Dr. Jericho composed himself. “Ah, my dear Tinker, there you are,” he called out, his voice a purr. “And there you were,” he continued, pointing first at Horace directly and then at a spot farther up the bank, where Horace had been standing fifty-nine minutes ago. “And there you were again.” He shook his head as if in admiration. “Such a fast learner. In a little over a month, you’ve mastered the breach. The last Keeper of the Fel’Daera didn’t manage that for years. Impressive.”

Horace resisted the thin man’s taunts about the last Keeper of the Fel’Daera. He kept one eye on the Fel’Daera’s blue glass as he replied, channeling Chloe’s bravado. “Yes, I’m very talented. Get used to it.”

The thin man stroked his chin thoughtfully. “I wonder—what do I do in the next few minutes that is so . . . vital . . . that you feel the need to see it twice? You continue to watch me even now. Care to share why?”

The truth was, Horace hadn’t seen this future clearly at all. It had been choppy, and then he’d blacked out. But again—there was no reason Dr. Jericho needed to know that. “Not interested in sharing, thanks,” Horace said. “You said it yourself: Why would I tell you your own future?”

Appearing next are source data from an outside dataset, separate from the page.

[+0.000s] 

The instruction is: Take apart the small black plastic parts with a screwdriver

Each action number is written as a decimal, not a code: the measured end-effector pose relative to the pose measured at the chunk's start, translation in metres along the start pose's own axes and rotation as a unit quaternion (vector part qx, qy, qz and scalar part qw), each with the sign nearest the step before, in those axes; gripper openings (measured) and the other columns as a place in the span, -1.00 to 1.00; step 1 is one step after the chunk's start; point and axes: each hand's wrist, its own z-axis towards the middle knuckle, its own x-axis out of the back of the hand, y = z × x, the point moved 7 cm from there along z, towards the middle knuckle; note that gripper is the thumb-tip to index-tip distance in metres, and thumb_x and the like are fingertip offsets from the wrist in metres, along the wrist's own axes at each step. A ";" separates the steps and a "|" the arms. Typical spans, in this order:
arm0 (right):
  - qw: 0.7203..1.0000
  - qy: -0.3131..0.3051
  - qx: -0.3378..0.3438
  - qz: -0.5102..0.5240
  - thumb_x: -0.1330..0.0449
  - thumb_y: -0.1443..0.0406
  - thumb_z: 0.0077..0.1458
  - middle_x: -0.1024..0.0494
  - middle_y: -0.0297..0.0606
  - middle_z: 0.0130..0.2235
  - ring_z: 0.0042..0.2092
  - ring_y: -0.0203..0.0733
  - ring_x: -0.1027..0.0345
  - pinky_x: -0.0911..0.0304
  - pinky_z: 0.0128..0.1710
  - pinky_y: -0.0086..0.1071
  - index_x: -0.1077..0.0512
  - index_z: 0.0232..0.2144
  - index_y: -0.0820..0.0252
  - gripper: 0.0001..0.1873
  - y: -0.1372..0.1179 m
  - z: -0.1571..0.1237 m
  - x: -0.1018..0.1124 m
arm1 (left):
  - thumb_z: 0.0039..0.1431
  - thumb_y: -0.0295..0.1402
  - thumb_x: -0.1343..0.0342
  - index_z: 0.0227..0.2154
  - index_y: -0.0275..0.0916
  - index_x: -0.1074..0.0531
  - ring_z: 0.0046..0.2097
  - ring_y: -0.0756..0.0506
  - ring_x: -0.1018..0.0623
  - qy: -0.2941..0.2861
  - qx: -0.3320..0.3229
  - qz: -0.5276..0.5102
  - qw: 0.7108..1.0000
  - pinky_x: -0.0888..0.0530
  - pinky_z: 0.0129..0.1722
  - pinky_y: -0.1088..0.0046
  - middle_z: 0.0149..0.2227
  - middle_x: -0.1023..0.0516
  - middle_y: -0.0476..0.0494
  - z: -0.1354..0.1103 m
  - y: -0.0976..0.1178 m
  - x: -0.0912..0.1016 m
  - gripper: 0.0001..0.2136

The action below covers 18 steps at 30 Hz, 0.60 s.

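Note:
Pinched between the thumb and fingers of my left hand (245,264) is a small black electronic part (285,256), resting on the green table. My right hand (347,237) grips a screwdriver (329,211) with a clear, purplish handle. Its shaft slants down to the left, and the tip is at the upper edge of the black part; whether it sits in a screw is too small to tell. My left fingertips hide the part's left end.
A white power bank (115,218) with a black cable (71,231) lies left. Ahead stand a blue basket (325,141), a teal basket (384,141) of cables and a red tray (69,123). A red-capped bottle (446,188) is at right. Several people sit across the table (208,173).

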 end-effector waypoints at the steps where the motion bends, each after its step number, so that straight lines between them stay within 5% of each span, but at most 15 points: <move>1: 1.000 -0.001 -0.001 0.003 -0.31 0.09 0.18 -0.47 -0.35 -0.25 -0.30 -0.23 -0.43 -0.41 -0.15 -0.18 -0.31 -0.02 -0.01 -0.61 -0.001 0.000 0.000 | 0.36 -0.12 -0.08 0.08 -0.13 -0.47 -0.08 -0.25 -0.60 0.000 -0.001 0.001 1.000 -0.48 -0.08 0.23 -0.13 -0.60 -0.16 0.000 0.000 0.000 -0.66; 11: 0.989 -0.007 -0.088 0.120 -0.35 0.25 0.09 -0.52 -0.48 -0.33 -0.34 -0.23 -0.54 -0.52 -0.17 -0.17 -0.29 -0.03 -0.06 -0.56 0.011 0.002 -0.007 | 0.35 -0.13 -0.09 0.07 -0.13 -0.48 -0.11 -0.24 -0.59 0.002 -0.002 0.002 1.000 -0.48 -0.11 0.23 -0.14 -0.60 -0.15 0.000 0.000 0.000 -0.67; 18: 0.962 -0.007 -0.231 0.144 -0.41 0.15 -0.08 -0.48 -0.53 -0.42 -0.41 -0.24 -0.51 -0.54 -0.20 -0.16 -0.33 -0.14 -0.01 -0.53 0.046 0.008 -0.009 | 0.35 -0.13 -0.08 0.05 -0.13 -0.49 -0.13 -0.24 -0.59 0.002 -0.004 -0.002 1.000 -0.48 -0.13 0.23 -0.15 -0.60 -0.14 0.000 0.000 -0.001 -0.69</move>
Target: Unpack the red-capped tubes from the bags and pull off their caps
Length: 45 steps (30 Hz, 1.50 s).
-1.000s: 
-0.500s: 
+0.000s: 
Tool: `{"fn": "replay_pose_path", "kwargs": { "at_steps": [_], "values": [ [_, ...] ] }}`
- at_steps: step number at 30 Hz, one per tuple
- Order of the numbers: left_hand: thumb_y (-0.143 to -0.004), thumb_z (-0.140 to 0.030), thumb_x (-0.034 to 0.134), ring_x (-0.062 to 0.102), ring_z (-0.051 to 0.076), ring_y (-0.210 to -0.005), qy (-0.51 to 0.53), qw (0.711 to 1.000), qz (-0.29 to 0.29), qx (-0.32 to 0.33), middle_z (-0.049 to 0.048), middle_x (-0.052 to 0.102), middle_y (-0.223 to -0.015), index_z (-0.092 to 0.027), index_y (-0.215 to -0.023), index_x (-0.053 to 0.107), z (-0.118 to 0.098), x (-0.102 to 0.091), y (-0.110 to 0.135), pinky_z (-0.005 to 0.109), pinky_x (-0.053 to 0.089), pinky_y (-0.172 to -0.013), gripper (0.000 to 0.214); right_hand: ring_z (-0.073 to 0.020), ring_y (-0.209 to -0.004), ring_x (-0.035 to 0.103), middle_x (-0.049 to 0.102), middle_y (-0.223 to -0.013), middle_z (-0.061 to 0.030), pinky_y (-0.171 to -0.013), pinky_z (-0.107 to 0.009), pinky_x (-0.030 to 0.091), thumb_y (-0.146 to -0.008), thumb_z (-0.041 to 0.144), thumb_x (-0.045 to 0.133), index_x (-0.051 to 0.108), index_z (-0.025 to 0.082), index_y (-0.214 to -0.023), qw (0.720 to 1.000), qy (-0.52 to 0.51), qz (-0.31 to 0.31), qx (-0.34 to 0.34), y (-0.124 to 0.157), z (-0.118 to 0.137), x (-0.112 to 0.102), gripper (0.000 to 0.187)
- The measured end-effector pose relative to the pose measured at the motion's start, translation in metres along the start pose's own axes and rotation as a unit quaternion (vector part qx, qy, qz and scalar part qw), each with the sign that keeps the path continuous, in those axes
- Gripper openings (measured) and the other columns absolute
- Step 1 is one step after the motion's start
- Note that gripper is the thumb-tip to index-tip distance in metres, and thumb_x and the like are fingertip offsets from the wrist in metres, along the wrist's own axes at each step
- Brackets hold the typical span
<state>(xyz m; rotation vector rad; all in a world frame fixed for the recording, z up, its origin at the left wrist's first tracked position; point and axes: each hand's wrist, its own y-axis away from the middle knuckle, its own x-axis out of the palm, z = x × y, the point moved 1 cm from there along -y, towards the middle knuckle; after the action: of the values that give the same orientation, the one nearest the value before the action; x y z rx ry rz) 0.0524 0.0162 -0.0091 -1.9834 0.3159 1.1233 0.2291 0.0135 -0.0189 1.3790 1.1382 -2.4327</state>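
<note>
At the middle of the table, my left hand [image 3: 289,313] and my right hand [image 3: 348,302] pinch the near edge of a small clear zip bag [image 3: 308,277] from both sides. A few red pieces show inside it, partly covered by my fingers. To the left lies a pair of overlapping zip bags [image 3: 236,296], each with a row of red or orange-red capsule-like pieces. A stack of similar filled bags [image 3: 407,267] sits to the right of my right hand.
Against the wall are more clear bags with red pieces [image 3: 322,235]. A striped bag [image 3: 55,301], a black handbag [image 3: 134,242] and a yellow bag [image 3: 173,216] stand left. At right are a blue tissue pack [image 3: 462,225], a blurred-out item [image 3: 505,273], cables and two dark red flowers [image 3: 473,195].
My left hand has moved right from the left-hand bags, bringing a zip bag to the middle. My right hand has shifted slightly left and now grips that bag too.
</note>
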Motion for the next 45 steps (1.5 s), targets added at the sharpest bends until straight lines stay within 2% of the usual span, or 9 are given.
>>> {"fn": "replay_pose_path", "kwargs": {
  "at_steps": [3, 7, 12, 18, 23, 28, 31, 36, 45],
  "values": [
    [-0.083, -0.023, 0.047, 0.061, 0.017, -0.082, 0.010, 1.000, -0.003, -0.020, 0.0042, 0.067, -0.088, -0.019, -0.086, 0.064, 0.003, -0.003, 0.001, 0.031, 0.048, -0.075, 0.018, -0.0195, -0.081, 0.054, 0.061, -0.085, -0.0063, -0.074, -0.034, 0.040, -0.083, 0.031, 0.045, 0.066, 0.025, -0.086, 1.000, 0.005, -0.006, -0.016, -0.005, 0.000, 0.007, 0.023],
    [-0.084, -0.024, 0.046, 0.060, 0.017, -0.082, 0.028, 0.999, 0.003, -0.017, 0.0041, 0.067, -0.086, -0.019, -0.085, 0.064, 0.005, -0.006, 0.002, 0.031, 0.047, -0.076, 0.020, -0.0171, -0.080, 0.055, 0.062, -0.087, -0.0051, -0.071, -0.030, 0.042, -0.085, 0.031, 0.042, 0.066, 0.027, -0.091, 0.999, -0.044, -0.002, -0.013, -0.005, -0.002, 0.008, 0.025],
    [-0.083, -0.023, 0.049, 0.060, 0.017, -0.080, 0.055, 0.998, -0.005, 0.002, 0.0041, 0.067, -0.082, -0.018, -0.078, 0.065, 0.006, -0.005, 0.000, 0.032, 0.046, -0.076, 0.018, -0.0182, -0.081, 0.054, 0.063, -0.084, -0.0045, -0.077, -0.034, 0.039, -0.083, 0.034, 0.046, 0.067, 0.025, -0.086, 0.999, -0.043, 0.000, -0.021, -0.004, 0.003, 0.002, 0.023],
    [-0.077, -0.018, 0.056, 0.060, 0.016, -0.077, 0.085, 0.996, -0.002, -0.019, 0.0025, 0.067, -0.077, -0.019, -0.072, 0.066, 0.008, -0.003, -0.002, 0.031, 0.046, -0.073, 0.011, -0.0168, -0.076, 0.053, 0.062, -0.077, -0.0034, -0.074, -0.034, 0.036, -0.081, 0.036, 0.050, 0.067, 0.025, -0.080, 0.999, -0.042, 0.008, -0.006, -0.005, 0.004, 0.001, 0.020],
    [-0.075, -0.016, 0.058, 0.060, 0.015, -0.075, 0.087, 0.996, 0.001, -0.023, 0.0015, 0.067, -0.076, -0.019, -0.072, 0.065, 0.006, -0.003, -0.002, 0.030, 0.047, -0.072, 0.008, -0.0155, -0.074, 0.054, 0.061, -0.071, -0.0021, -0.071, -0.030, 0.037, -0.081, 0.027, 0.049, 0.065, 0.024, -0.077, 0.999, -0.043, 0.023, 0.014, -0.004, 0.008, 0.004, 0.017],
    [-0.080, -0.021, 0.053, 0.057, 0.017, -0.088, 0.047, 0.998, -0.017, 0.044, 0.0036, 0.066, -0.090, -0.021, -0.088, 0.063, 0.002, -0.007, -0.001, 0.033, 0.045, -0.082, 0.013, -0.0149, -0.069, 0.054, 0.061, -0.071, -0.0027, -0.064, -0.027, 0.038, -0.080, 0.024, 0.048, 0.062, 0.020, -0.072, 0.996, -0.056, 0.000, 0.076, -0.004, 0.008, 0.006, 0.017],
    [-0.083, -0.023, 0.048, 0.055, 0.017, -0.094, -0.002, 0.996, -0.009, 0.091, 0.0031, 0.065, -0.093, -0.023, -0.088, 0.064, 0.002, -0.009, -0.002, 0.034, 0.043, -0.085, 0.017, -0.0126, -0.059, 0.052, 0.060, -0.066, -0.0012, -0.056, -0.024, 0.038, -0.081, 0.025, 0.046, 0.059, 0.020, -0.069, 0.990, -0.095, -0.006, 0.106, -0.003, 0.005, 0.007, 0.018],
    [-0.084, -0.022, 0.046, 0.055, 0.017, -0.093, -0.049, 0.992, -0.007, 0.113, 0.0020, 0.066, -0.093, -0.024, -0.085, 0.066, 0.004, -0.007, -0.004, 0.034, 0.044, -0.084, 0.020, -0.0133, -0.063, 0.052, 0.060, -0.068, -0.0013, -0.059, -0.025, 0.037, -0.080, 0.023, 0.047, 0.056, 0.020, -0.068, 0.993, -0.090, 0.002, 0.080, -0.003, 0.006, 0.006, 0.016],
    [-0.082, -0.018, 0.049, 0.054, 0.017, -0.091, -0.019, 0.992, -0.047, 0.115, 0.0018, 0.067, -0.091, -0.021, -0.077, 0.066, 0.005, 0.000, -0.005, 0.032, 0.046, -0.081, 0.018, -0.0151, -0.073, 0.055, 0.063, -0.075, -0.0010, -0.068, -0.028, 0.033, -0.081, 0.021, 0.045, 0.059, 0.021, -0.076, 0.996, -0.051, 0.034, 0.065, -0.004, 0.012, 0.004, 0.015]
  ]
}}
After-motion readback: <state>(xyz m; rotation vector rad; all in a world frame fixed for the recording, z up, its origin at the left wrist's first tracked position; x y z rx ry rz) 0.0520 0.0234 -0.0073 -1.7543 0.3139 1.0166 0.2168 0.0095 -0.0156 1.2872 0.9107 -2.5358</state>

“Why indeed?” said Dr. Jericho with a menacing smile.

“Tell you what,” Horace said, trying to sound more confident than he actually felt. “How about you try something and see how it works out for you.”

“Do you know, I would rather not?” Dr. Jericho replied, but before the sentence was half out, the box revealed the movement Horace had been waiting for, the moment he’d so desperately tried to see beyond, fifty-nine minutes ago—the Mordin crouching, then leaping across the river straight for him, savage hands outstretched. Horace nearly flinched, but kept watching—Dr. Jericho, landing on all fours right where Horace now stood, his teeth flashing. And then the scene through the Fel’Daera went black, Horace’s view momentarily obscured because the Mordin’s body—four seconds in the future—was occupying the same space the Fel’Daera was in right now.

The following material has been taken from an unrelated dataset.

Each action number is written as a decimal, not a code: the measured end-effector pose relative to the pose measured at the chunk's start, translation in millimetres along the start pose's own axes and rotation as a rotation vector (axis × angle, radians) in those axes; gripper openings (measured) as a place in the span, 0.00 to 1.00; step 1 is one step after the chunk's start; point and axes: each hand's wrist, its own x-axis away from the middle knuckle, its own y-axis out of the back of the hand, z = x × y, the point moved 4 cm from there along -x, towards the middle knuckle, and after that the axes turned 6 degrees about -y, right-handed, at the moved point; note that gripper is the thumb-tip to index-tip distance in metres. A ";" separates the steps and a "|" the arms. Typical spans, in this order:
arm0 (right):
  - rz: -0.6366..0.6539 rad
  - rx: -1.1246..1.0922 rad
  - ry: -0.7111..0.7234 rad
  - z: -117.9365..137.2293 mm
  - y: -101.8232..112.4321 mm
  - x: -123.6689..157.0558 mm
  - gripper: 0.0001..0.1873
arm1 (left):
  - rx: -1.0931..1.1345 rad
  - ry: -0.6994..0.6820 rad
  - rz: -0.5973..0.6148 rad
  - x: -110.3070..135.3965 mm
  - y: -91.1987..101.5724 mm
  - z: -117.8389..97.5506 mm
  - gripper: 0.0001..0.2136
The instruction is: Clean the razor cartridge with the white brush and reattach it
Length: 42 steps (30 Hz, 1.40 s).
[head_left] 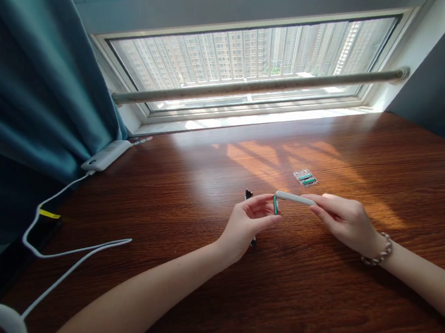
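My left hand pinches a small razor cartridge with a green strip between thumb and fingertips, holding it upright above the table. In my right hand, thumb and fingers close on the lower end of a light grey razor handle. The handle's far end meets or nearly meets the cartridge's top; I cannot tell whether they are joined. Beyond my hands lies a clear plastic pack with green-and-black cartridges. A slim dark object lies behind my left hand, which hides its middle.
The brown wooden table reaches the window sill. A white power strip sits at the back left by a blue curtain. Its white cable loops over the left side. A pale curved object fills the lower left corner.
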 end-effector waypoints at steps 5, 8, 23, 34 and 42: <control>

Four seconds. Horace would need to dodge at just the right moment. He held his ground, not revealing his hand, letting the future come to him. His automatic counting had begun the instant he saw the future Mordin leap—one . . . two . . . three.

On four, Horace threw himself to the side, tucking the box safely against his belly as he rolled. In the same instant, the Mordin—already airborne—thundered to the ground just as Horace had foreseen, missing him by only a foot or two.

Horace scrambled to his feet, box still in hand. The Mordin laughed with savage glee, measuring him up and preparing for another attack.

But Horace was already ahead of him. Four seconds ahead—Dr. Jericho, circling to the left; now swiping low with one mighty arm, trying to sweep Horace’s feet out from under him.

Horace crouched. One. Two. Three. Horace leapt high on four. The Mordin’s arm swept under him, fast as a snake. Horace barely cleared the blow, stumbling when he landed, but he kept his feet, kept the box open.

“Careful, careful,” Dr. Jericho scolded, still circling. “This is a dangerous game you’ve chosen to play tonight, Tinker.”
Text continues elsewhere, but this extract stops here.